▶ Material for this exercise:
┄┄┄┄┄┄┄┄┄┄
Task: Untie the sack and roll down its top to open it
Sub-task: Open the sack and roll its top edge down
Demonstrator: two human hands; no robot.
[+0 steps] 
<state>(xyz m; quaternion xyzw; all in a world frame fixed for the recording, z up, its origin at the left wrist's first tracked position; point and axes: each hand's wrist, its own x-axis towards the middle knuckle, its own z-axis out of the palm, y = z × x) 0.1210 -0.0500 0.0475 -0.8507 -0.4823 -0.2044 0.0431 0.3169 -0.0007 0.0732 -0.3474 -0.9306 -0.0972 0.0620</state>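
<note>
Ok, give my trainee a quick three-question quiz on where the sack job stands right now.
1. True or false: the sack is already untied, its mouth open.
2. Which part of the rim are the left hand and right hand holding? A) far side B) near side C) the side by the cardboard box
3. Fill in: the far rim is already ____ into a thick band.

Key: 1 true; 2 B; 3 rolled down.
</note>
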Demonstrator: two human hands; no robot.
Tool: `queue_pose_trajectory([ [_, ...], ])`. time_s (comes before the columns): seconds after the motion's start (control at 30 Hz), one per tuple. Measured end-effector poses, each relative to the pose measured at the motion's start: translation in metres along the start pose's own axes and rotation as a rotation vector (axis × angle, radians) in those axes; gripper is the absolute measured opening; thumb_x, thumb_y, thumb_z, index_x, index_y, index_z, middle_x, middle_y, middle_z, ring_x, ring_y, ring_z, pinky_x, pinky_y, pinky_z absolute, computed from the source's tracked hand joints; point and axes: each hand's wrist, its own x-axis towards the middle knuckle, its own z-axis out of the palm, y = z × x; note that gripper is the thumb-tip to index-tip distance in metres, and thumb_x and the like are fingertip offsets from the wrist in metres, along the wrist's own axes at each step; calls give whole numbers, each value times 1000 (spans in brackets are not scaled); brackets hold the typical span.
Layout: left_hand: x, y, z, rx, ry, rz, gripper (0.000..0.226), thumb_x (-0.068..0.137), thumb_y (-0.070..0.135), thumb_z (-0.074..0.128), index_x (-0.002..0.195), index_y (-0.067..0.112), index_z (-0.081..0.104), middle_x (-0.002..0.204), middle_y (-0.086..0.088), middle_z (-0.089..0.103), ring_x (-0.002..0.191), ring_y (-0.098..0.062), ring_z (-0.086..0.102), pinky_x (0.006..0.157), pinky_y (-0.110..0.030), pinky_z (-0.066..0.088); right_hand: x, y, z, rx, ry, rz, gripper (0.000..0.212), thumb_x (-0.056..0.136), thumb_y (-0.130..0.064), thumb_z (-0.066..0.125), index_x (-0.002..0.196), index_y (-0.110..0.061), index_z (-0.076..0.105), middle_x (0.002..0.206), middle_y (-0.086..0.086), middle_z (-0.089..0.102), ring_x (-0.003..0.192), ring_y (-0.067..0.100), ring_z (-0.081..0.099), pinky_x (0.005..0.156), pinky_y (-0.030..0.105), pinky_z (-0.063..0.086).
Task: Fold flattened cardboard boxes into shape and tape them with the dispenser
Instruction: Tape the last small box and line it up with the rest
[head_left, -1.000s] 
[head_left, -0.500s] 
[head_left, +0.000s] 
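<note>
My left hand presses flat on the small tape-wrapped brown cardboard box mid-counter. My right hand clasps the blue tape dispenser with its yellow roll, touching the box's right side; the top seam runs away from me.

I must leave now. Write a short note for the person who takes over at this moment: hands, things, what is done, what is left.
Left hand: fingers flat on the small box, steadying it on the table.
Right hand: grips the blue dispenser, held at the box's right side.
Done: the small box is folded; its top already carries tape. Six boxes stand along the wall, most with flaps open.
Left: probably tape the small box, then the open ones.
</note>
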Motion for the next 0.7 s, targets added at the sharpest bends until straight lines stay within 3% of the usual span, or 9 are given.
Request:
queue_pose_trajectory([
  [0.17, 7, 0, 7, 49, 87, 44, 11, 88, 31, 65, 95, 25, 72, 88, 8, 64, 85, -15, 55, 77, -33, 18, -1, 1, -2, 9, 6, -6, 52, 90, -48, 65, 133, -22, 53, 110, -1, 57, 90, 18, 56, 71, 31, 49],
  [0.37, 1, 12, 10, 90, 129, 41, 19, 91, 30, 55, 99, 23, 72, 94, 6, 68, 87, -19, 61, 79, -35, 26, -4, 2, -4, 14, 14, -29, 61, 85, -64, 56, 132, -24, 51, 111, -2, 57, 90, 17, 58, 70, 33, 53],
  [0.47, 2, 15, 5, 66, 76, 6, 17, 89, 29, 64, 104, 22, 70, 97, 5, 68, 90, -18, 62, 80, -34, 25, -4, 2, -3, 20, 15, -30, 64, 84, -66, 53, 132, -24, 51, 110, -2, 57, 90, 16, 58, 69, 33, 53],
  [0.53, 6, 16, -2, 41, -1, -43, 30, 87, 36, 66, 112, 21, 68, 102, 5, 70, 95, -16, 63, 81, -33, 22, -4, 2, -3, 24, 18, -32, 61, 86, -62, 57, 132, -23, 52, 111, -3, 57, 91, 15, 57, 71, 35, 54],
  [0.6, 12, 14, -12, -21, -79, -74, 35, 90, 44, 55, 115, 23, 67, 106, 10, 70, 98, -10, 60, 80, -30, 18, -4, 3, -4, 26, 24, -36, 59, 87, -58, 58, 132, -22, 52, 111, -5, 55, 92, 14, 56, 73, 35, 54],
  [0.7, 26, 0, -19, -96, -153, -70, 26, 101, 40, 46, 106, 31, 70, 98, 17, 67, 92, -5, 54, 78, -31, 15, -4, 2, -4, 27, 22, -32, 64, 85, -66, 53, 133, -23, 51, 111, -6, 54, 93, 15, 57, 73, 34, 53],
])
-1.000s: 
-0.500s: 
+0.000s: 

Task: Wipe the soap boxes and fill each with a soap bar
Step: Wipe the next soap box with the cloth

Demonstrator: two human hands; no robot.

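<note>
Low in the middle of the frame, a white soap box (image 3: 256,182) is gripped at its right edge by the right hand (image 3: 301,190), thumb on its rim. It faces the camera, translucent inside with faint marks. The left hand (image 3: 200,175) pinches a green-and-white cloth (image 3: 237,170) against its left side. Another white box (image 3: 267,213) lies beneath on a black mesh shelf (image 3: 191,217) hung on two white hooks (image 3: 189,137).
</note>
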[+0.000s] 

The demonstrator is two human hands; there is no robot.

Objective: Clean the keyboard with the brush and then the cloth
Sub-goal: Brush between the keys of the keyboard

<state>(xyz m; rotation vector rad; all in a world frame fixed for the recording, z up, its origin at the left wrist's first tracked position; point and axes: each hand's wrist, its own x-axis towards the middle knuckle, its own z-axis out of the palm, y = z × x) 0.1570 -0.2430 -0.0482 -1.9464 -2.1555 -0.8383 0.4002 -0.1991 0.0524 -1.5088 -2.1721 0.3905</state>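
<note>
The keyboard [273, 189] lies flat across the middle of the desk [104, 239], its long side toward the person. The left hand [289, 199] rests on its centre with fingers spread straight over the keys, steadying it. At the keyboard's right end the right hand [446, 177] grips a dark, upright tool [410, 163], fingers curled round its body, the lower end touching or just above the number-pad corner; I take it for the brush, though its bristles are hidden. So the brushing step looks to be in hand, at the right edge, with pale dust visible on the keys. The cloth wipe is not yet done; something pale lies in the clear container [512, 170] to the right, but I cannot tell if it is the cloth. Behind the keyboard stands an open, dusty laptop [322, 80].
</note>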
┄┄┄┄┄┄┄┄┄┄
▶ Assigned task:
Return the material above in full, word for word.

▶ Answer section:
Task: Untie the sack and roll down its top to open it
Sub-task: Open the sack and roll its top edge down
Demonstrator: two human hands; no robot.
[+0 steps] 
<state>(xyz m; quaternion xyzw; all in a world frame fixed for the recording, z up, its origin at the left wrist's first tracked position; point and axes: each hand's wrist, its own x-axis towards the middle knuckle, its own z-axis out of the palm, y = z × x) 0.1210 -0.0500 0.0475 -0.8507 -0.4823 -0.2044 0.0431 0.3169 -0.0007 0.0732 -0.3474 -0.9306 -0.0972 0.0620</state>
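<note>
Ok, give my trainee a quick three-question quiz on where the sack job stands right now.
1. True or false: the sack is already untied, its mouth open.
2. Which part of the rim are the left hand and right hand holding? A) far side B) near side C) the side by the cardboard box
3. Fill in: the far rim is already ____ into a thick band.

Key: 1 true; 2 B; 3 rolled down.
</note>
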Demonstrator: two human hands; no robot.
Tool: `queue_pose_trajectory([ [_, ...], ])`. time_s (comes before the columns): seconds after the motion's start (control at 30 Hz), one per tuple. Measured end-effector poses, each relative to the pose measured at the motion's start: translation in metres along the start pose's own axes and rotation as a rotation vector (axis × angle, radians) in those axes; gripper is the absolute measured opening; thumb_x, thumb_y, thumb_z, index_x, index_y, index_z, middle_x, middle_y, middle_z, ring_x, ring_y, ring_z, pinky_x, pinky_y, pinky_z absolute, computed from the source's tracked hand joints; point and axes: each hand's wrist, its own x-axis towards the middle knuckle, its own z-axis out of the palm, y = z × x; note that gripper is the thumb-tip to index-tip distance in metres, and thumb_x and the like are fingertip offsets from the wrist in metres, along the wrist's own axes at each step; calls give whole numbers, each value times 1000 (spans in brackets are not scaled); brackets hold the typical span.
Layout: left_hand: x, y, z, rx, ry, rz, gripper (0.000..0.226), thumb_x (-0.068..0.137), thumb_y (-0.070..0.135), thumb_z (-0.074..0.128), index_x (-0.002..0.195), index_y (-0.067..0.112), index_z (-0.081..0.104), middle_x (-0.002..0.204), middle_y (-0.086..0.088), middle_z (-0.089..0.103), ring_x (-0.002..0.191), ring_y (-0.098..0.062), ring_z (-0.086..0.102), pinky_x (0.006..0.157), pinky_y (-0.110..0.030), pinky_z (-0.066..0.088); right_hand: x, y, z, rx, ry, rz, gripper (0.000..0.212), thumb_x (-0.056..0.136), thumb_y (-0.130..0.064), thumb_z (-0.066..0.125), index_x (-0.002..0.196), index_y (-0.110..0.061), index_z (-0.076..0.105), middle_x (0.002..0.206), middle_y (-0.086..0.086), middle_z (-0.089..0.102), ring_x (-0.003..0.192), ring_y (-0.067..0.100), ring_z (-0.081..0.099), pinky_x (0.005..0.156), pinky_y (-0.030..0.105), pinky_z (-0.063..0.086).
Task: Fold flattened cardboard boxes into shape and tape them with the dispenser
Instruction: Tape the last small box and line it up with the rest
[head_left, -1.000s] 
[head_left, -0.500s] 
[head_left, +0.000s] 
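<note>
My left hand presses flat on the small tape-wrapped brown cardboard box mid-counter. My right hand clasps the blue tape dispenser with its yellow roll, touching the box's right side; the top seam runs away from me.

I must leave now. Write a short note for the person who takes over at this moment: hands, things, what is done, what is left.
Left hand: fingers flat on the small box, steadying it on the table.
Right hand: grips the blue dispenser, held at the box's right side.
Done: the small box is folded; its top already carries tape. Six boxes stand along the wall, most with flaps open.
Left: probably tape the small box, then the open ones.
</note>
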Motion for the next 0.7 s, targets added at the sharpest bends until straight lines stay within 3% of the usual span, or 9 are given.
Request:
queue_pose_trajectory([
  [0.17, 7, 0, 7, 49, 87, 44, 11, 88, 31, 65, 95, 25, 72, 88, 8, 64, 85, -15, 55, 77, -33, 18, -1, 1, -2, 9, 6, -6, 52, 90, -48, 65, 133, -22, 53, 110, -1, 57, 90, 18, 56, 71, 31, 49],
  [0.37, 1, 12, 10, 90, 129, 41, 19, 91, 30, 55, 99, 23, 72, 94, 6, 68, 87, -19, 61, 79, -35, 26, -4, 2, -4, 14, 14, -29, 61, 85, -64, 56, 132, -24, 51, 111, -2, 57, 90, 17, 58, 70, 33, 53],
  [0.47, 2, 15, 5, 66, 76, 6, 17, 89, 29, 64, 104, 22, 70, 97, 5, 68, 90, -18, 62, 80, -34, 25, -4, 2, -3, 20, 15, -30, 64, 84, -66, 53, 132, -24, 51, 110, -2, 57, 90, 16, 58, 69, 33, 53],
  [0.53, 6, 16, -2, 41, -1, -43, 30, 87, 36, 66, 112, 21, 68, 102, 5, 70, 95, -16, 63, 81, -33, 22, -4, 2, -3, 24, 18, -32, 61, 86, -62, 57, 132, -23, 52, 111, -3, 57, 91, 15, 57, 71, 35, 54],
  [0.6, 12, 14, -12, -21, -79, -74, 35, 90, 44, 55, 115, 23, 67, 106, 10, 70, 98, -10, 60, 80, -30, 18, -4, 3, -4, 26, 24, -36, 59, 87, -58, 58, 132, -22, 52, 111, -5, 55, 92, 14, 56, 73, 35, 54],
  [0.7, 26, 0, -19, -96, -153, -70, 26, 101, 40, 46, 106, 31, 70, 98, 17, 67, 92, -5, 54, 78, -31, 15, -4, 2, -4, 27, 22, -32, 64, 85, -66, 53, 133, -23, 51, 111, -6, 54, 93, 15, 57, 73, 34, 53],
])
-1.000s: 
-0.500s: 
+0.000s: 

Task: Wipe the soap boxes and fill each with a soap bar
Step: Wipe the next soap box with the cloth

Demonstrator: two human hands; no robot.

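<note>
Low in the middle of the frame, a white soap box (image 3: 256,182) is gripped at its right edge by the right hand (image 3: 301,190), thumb on its rim. It faces the camera, translucent inside with faint marks. The left hand (image 3: 200,175) pinches a green-and-white cloth (image 3: 237,170) against its left side. Another white box (image 3: 267,213) lies beneath on a black mesh shelf (image 3: 191,217) hung on two white hooks (image 3: 189,137).
</note>
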[+0.000s] 

The demonstrator is two human hands; there is no robot.

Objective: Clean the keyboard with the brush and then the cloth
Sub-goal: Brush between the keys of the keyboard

<state>(xyz m; rotation vector rad; all in a world frame fixed for the recording, z up, its origin at the left wrist's first tracked position; point and axes: each hand's wrist, its own x-axis towards the middle knuckle, its own z-axis out of the palm, y = z × x) 0.1570 -0.2430 -0.0482 -1.9464 -2.1555 -0.8383 0.4002 -0.1991 0.0524 -1.5088 -2.1721 0.3905</state>
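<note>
The keyboard [273, 189] lies flat across the middle of the desk [104, 239], its long side toward the person. The left hand [289, 199] rests on its centre with fingers spread straight over the keys, steadying it. At the keyboard's right end the right hand [446, 177] grips a dark, upright tool [410, 163], fingers curled round its body, the lower end touching or just above the number-pad corner; I take it for the brush, though its bristles are hidden. So the brushing step looks to be in hand, at the right edge, with pale dust visible on the keys. The cloth wipe is not yet done; something pale lies in the clear container [512, 170] to the right, but I cannot tell if it is the cloth. Behind the keyboard stands an open, dusty laptop [322, 80].
</note>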

This finishes the answer to the exercise.